Exercise 30.12 — Contagion Simulation
Extend the contagion_network.py script to model a hypothetical contagion scenario:
(a) Add a new node to the 2022 contagion network — a hypothetical exchange called "NovaX" — that has lending relationships with two of the existing entities. Demonstrate how adding this node changes the contagion dynamics.
(b) Implement a simple "stress test" function that simulates what happens when a specified entity's assets lose 50%, 75%, or 100% of their value. For each scenario, trace which other entities become insolvent (defined as liabilities exceeding assets) and in what order.
(c) Add a "circuit breaker" mechanism that halts contagion when an entity's losses exceed a threshold (simulating, for example, deposit insurance). Demonstrate how circuit breakers change the extent of contagion.
Exercise 30.13 — On-Chain Forensics
This exercise requires an Ethereum block explorer (etherscan.io) but no coding.

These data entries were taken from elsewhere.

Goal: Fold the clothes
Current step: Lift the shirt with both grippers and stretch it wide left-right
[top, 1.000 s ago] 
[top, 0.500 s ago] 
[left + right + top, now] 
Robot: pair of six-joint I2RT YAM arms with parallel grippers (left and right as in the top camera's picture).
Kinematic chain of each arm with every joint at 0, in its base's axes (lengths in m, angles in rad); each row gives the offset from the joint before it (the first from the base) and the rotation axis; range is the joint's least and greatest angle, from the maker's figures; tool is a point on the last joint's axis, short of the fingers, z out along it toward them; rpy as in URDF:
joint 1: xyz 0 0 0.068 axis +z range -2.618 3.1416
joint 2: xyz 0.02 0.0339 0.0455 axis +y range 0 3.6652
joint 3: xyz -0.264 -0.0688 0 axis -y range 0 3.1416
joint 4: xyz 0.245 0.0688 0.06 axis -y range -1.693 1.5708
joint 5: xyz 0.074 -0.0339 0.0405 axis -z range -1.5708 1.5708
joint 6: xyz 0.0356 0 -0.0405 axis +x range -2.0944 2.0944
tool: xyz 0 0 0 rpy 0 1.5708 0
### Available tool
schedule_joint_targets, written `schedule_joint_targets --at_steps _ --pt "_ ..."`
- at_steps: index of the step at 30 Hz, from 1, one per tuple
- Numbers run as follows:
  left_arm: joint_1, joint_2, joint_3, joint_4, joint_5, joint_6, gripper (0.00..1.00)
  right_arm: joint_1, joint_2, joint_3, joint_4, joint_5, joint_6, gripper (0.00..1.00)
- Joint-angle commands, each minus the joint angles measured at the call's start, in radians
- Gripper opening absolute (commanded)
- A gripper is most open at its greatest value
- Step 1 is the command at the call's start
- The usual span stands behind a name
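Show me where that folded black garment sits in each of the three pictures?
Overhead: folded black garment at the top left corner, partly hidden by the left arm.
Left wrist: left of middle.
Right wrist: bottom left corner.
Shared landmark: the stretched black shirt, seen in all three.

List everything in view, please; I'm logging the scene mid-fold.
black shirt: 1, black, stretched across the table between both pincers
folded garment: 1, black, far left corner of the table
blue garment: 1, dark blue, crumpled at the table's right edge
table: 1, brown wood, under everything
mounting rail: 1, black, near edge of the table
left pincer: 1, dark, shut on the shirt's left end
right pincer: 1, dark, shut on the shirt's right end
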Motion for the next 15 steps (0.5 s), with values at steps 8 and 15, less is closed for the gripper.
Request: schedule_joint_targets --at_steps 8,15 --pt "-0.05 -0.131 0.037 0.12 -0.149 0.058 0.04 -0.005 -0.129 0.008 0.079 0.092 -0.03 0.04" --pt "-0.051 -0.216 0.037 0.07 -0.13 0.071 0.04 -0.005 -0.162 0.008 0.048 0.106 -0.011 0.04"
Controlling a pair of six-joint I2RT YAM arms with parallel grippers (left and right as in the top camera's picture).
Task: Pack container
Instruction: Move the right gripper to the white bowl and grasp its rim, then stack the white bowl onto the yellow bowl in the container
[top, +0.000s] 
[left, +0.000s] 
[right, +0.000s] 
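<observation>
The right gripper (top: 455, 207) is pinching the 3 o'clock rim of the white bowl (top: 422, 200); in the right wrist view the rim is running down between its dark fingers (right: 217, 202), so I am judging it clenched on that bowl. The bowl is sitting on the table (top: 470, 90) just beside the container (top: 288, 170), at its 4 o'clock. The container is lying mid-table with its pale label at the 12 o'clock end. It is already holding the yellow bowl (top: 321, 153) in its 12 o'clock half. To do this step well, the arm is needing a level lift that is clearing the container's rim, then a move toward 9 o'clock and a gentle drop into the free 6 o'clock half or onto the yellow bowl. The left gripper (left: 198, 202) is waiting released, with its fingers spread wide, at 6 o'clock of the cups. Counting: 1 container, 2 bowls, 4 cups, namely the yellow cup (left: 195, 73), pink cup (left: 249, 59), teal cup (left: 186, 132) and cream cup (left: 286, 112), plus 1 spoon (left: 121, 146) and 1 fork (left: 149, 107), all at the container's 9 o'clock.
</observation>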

(a) Look up the original DAO contract address: 0xBB9bc244D798123fDe783fCc1C72d3Bb8C189413. Examine the transaction history around June 17, 2016. Can you identify the exploit transactions? What patterns do you observe?
(b) Look up the FTX exchange's known Ethereum hot wallet addresses (published by various blockchain analytics firms). Examine the outbound transactions from November 8-12, 2022. What do you observe about the volume and timing of withdrawals?
(c) Based on your observations, discuss: how much of a crypto exchange's activity is visible on-chain? What is invisible? How does this affect the feasibility of proof-of-reserves systems?